• ACTIVITY: Below are lines of data; restate word for word those running from the line containing "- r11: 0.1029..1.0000" to the line containing "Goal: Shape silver", inclusive, and no others.

■ ■ ■ ■

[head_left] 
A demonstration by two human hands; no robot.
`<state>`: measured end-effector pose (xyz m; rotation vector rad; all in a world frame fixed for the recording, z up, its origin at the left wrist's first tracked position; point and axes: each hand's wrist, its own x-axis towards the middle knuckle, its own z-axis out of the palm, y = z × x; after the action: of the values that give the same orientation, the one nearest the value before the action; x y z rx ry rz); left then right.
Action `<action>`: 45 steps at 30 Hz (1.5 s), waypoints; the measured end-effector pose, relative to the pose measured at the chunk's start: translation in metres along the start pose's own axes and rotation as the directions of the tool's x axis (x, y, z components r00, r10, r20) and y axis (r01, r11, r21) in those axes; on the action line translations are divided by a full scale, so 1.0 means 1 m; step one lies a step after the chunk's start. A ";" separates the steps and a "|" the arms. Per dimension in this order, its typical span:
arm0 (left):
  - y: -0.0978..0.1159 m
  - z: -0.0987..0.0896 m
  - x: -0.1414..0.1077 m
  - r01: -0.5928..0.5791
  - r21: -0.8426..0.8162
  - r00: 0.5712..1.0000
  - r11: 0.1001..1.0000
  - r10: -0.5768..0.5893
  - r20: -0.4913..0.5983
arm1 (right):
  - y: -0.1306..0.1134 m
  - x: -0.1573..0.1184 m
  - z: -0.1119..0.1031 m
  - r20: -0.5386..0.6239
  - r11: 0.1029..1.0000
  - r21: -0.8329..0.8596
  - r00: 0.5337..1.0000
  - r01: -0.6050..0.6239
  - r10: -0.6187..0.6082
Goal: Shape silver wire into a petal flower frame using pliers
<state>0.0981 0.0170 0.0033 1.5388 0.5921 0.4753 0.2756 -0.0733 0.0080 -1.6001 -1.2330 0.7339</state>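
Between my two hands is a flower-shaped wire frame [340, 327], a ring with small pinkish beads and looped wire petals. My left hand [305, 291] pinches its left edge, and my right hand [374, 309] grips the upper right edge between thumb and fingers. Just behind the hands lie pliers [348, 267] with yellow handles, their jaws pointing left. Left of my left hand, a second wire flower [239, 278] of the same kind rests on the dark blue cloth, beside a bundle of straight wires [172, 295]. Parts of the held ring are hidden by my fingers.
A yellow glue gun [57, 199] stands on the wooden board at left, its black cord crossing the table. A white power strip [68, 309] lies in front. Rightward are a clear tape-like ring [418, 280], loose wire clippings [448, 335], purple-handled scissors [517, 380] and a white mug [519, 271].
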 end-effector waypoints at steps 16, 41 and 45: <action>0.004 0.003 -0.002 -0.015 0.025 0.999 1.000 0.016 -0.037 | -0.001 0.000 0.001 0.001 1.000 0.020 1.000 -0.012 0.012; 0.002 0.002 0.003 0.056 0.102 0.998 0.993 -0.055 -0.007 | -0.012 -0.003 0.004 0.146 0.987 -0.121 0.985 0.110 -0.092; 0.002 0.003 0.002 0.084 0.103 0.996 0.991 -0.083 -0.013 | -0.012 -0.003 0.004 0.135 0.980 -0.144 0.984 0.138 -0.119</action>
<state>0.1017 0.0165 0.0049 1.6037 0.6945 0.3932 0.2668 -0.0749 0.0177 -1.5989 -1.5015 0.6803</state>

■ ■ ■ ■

• SOLUTION TO THIS TASK:
  - r11: 0.1029..1.0000
  - r21: -0.8329..0.8596
  - r00: 0.5337..1.0000
  - r01: -0.6050..0.6239
  - r10: -0.6187..0.6082
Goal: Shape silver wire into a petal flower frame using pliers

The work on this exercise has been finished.